To do:
Include in the reply only the lines from the start of the data below through the line containing "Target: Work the", reproduced exactly and with no pictures.
━━━ Data excerpt ━━━
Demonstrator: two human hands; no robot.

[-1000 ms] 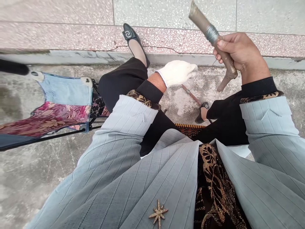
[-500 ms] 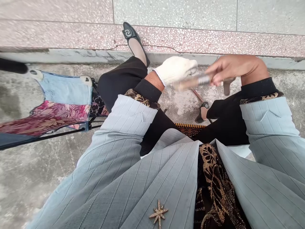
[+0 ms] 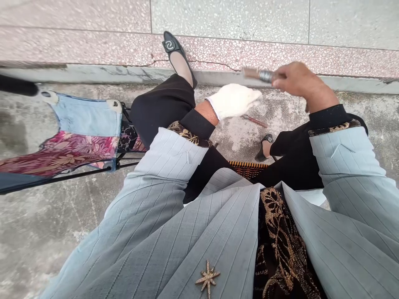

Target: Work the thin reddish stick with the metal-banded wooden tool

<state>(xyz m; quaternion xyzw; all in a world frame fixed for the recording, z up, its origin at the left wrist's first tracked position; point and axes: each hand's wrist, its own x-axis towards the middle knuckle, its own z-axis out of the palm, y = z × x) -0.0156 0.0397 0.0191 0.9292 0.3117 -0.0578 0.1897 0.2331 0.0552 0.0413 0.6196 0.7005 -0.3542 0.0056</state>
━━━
Answer space:
Demonstrator: two human hands; no robot.

[-1000 ms] 
[-500 ms] 
[+0 ms] 

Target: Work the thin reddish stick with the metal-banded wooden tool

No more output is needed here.